8. Details that emphasize the "parts of you that are excellent."
9. Colors that make you happy. Black is good for chadoors. Black does not make you look thin--a myth. Choose a color that flatters you or that you love.
10. Knit what you love--if you want a corset sweater, knit it. If you hate cables, don't knit them!
The first chapter ends with a comprehensive measurement section on how to measure, what to measure and how to adjust patterns based on your measurements. Much space is given to short rows, partial rows of knitting that add shaping much the way darts on sewing do--and make a flat piece become three-dimensional to fit your shape.
Now to the patterns. The book is sectioned into:
Cardigans and Coats
Tanks and Tees
Bottoms (pants, skirts)
Accessories (bags, socks, gloves) and there is a reading list, abbreviation list and shopping guide to follow the patterns.
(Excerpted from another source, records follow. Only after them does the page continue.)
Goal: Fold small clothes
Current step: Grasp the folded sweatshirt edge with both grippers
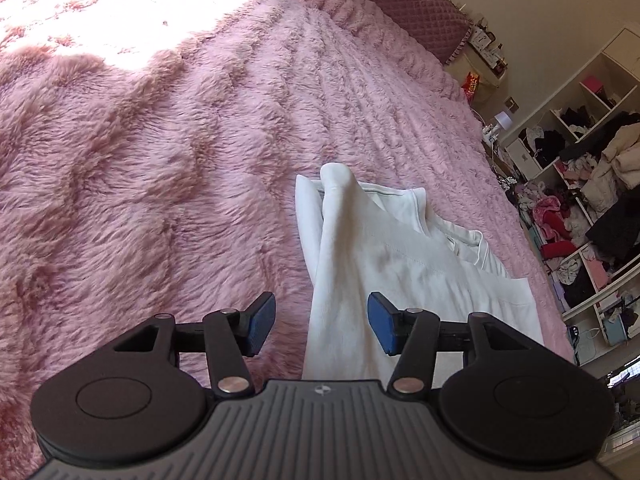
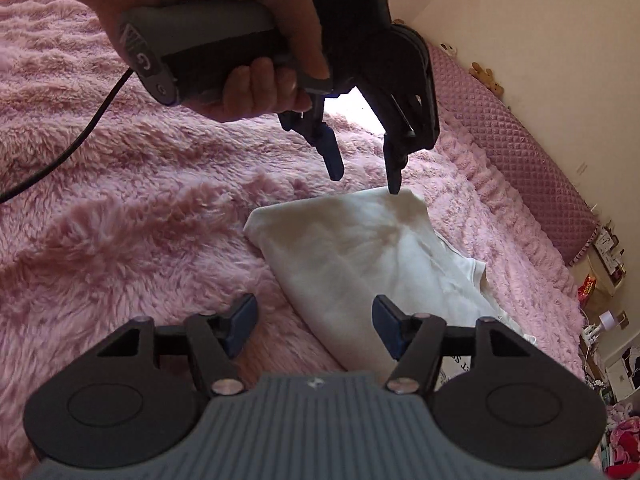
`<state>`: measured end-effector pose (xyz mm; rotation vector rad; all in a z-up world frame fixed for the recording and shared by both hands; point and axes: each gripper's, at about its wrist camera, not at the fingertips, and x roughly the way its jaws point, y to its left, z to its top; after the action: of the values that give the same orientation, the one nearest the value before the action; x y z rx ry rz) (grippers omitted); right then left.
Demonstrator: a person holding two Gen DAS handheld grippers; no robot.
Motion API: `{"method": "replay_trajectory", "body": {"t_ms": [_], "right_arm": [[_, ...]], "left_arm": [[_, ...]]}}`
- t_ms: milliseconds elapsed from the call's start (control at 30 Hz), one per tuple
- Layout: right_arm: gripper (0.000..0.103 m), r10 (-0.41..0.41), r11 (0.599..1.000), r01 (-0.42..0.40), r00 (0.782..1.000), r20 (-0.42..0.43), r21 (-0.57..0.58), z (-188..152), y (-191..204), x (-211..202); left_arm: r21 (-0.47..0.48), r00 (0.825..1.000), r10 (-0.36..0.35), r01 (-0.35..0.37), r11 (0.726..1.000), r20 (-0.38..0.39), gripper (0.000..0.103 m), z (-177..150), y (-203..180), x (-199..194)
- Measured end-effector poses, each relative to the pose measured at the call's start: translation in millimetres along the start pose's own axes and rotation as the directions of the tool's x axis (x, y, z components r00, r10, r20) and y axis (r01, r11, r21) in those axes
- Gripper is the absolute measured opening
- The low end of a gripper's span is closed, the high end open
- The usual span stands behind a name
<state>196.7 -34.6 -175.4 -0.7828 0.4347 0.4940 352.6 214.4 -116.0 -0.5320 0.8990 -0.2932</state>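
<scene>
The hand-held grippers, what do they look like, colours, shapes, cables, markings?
Each hand-held gripper has a ribbed grey body between two round black discs, black linkage arms with silver pivots, and blue rectangular pads. The right hand-held gripper and left hand-held gripper match. The left one's grey handle carries a power symbol and trails a black cable.

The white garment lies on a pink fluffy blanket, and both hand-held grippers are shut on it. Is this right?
Not quite. The white garment does lie on the pink fluffy blanket, but both wrist views show the left hand-held gripper and right hand-held gripper open, holding nothing.
</scene>
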Motion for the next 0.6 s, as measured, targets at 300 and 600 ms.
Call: {"method": "replay_trajectory", "body": {"t_ms": [300, 600], "right_arm": [[0.061, -0.112, 0.980, 0.126, 0.989, 0.095, -0.157, 22, 25, 34], [0.063, -0.203, 0.940, 0.242, 0.963, 0.179, -0.240, 29, 37, 50]], "left_arm": [[-0.095, 0.997, -0.069, 0.065, 0.993, -0.039, 0.063, 18, 25, 42], [-0.234, 0.993, -0.121, 0.120, 0.965, 0.008, 0.064, 43, 36, 79]]}}
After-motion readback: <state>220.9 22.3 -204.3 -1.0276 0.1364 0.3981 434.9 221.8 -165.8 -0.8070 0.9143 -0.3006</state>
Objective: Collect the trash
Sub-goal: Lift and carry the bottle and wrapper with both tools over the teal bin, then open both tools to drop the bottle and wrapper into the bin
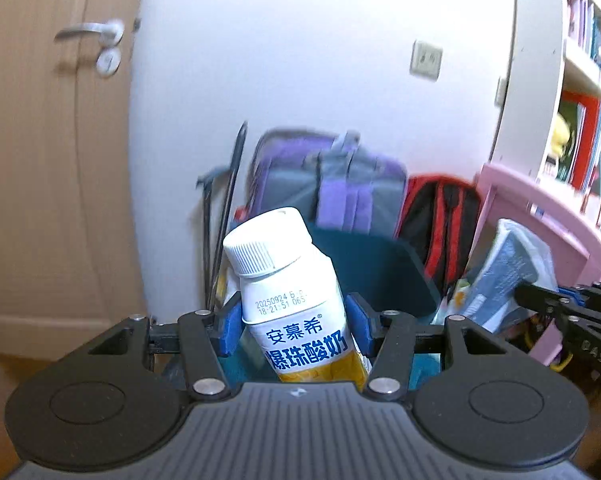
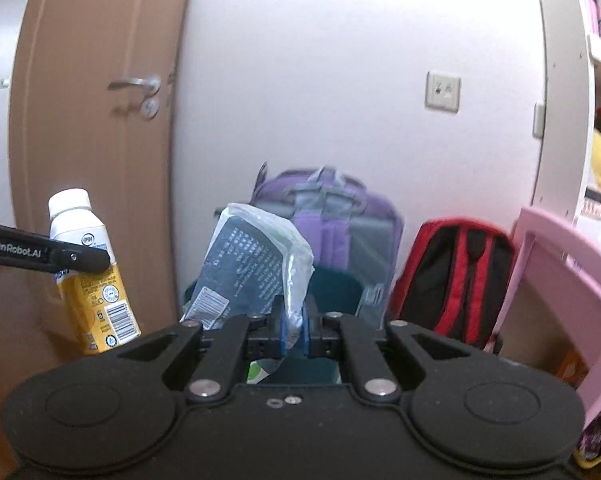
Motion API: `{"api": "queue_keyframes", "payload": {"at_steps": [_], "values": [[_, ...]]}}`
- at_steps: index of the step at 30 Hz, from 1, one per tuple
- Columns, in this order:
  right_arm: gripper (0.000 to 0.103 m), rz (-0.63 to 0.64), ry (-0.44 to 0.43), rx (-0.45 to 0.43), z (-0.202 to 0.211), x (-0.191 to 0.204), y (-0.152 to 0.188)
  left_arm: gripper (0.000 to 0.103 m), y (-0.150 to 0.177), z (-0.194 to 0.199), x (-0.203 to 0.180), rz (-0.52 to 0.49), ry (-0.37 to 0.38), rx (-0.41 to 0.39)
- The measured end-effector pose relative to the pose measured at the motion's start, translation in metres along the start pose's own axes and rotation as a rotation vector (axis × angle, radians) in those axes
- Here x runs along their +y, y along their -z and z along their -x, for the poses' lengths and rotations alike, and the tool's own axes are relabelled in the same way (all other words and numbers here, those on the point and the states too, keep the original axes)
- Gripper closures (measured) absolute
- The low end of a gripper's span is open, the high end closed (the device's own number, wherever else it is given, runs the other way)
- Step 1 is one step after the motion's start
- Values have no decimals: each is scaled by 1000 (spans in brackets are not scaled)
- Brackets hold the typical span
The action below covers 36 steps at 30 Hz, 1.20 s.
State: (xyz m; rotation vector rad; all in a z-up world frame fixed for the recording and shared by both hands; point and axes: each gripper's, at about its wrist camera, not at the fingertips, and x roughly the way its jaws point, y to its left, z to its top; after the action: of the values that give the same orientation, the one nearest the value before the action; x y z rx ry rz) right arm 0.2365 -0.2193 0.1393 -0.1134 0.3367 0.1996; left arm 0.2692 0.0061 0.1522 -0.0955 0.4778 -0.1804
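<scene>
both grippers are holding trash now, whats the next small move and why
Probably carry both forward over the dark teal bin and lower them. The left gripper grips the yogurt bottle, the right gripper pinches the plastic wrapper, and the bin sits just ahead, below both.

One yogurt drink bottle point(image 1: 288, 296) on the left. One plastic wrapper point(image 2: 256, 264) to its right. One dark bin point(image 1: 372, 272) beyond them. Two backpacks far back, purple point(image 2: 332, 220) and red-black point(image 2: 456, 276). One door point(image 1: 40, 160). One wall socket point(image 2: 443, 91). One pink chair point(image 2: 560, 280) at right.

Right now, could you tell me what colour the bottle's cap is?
White cap; left wrist view shows it best.
</scene>
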Motion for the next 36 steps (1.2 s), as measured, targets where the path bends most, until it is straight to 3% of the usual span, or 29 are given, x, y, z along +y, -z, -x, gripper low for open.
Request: {"api": "queue_keyframes", "payload": {"at_steps": [4, 10, 25, 30, 36], "values": [[96, -2, 35, -14, -19, -12, -17, 50, -28, -22, -14, -4, 4, -28], [96, 2, 57, 35, -60, -22, -17, 50, -44, -71, -27, -19, -24, 3], [95, 92, 10, 221, -154, -20, 14, 50, -24, -200, -47, -124, -77, 190], [93, 96, -13, 301, -174, -20, 23, 50, -11, -225, -45, -131, -65, 261], [85, 99, -28, 327, -181, -21, 29, 50, -4, -237, -40, -108, -30, 296]]}}
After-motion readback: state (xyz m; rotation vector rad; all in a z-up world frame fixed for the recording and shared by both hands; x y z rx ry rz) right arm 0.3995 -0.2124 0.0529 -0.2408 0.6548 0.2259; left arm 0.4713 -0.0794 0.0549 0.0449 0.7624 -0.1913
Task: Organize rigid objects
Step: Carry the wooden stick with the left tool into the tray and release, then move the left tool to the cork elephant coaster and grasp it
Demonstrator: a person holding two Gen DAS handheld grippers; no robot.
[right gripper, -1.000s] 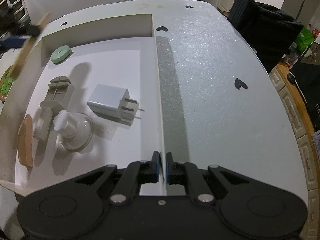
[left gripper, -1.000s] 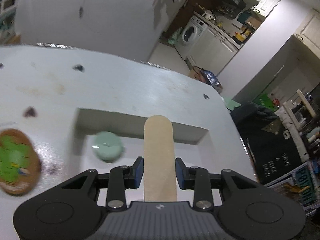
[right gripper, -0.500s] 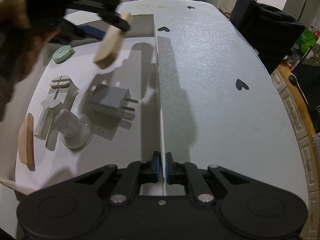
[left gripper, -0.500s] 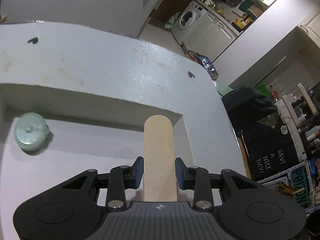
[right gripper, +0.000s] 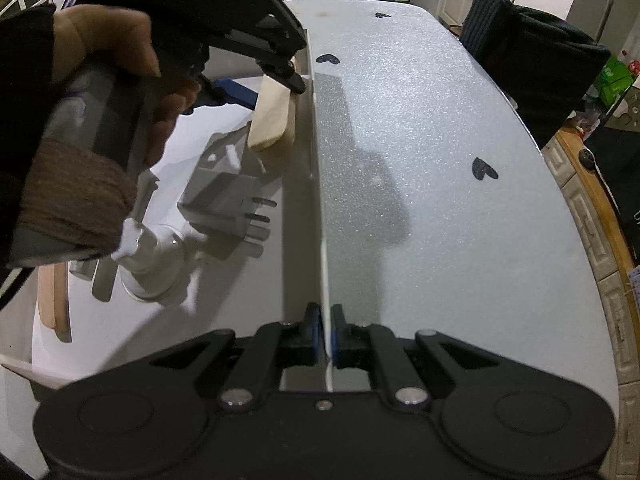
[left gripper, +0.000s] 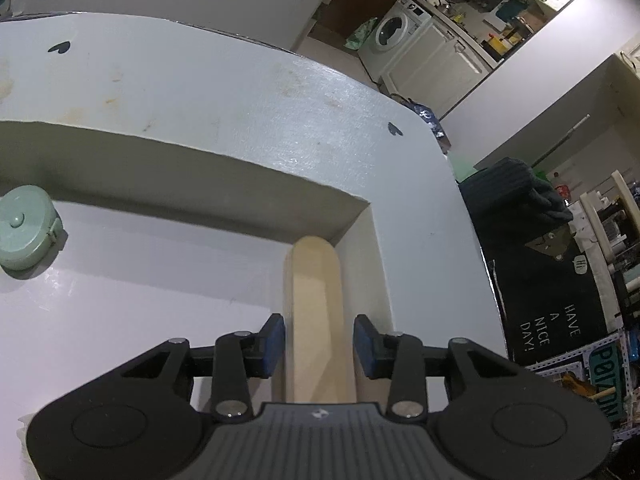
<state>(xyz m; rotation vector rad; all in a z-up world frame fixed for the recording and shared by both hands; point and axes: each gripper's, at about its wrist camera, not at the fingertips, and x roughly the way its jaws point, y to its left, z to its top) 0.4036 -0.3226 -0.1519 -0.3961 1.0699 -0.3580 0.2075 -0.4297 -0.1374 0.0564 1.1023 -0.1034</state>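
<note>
- My left tool (left gripper: 319, 344) has the flat wooden stick (left gripper: 316, 300) lying between its two blue pads (left gripper: 273, 345). I see a thin gap on each side of the stick, so the pads look apart and not squeezing it.
- The stick points into the far right corner of the white tray (left gripper: 188, 168). I think I put it there so it lies straight along the right wall and leaves room for other things.
- In the right view the stick (right gripper: 272, 118) is tilted, with its low end just above the tray floor. I cannot tell if it touches the floor.
- My right tool (right gripper: 325, 334) is closed tight on the thin right wall of the tray (right gripper: 320, 184). I hold it so the tray does not slide on the desk (right gripper: 440, 160).
- Other hard things lie in the tray: a white plug (right gripper: 224, 204), a clear cup with a white knob (right gripper: 154, 270), and a brown wooden piece (right gripper: 52, 300) at the left side.
- A round green tape measure (left gripper: 26, 232) sits at the far left of the tray, well apart from the stick.
- I think the stick is nearly put away. Next I would pull my left tool back gently so the stick stays put.
</note>
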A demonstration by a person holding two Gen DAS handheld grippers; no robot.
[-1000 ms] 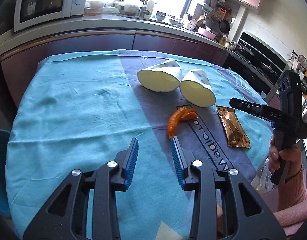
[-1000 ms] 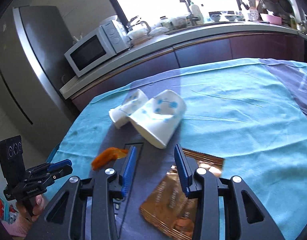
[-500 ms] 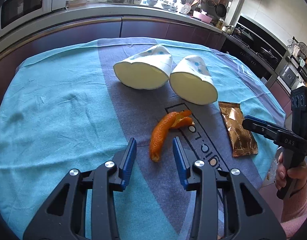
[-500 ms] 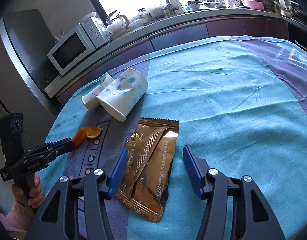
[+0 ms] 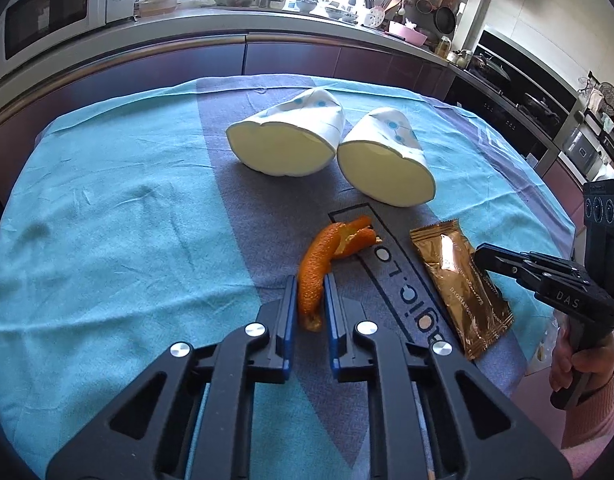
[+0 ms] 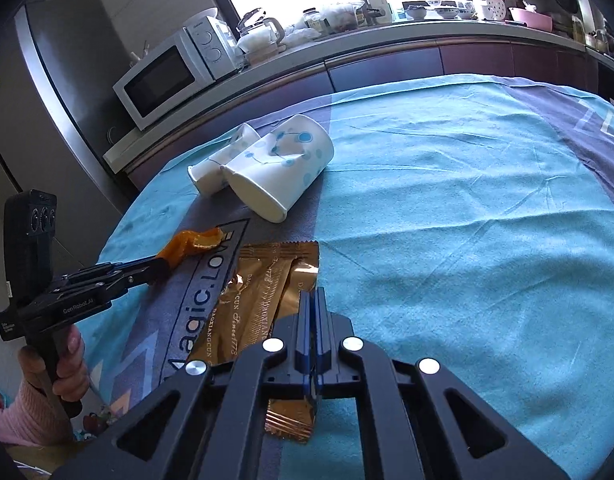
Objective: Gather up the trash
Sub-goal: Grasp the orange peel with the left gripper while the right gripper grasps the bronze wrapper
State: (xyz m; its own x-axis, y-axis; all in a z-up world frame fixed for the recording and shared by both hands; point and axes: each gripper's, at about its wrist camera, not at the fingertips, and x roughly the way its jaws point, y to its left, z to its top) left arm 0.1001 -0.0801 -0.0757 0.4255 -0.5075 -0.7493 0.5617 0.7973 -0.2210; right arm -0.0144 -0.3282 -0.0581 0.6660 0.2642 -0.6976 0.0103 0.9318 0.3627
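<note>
The left claw (image 5: 310, 294) pinches the orange peel (image 5: 319, 268), whose long axis runs toward the bench's far edge. The right claw (image 6: 311, 312) clamps the gold wrapper (image 6: 259, 300), its near end hidden.

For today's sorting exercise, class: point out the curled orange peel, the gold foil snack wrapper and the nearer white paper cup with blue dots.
Curled orange peel (image 5: 315, 267): left wrist view, middle of strip.
Gold foil snack wrapper (image 6: 263, 292): right wrist view, centre seam.
White paper cup with blue dots (image 6: 285, 168): right wrist view, dented side wall.
</note>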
What ABOUT those patterns? There are 25 of them, and I am going to ding some of them--I didn't like them all, but don't despair; this book has incredible value whether or not you knit anything at all the way it's presented here. The colors were not ones I found exciting; in some cases, I think they were chosen to photograph the detail rather than to flatter the wearer. This made the picture clear to see detail of the garment, but the colors were not pleasing (ie, the wrap sweater, very lovely shape but in a dull, nasty gray.) You will have to imagine that sweater in YOUR favorite color (a ballerina pink? luscious grape?) The shapes are diagrammed well so you can design your own and not use the trim or other decorative elements if you don't like them. There were many things I didn't admire, but the shape diagram would let me design my own easily enough. Some of the styles were goofy to me (but they will please the fashion-adventuresome) and of course not all patterns suit all body types. The good thing about the "goofy" patterns is that this is not a boring vanilla book but will excite the young knitters that are revitalizing the craft.
I did really like a v-patterned cardigan with a striped chevron front. The colors were like Joseph's coat and the v-shape would flatter any wearer. I also adored a skirt (chevron patterned again to drag the eye away from the butt line) and there are YOGA PANTS. HELLO! Have you tried to find yoga gear in large sizes (except for big sweat pants?) These lovely loose pants could be knit in a light hemp or silk blend yarn and they look drapey and elegant as well as comfortable.
The shapes are varied; there is a top with a directionally-knitted v-neck that is very sexy, and a strange tee-shirt of hemp with a lot of Shar-pei folds and laced shoulders. The coats, even if not knit in yarns I loved, are useful for shape and proportion. These could be knit in a variety of yarns for a beautiful Spring or Autumn jacket.
What would I knit? The chevron cardigan, the wrap sweater for sure, the pants and maybe one of the tanks. Would I recommend this book to another Big Gal? Yes, I absolutely would. Despite the fact I didn't like some of the designs, there is SO MUCH in this book that is useful and adaptable for the ample figured knitter that I think this book will be flying off the shelves and staying put as a new classic of knitting. Thanks, Jillian and Amy, for putting together a valuable book for Big Girls.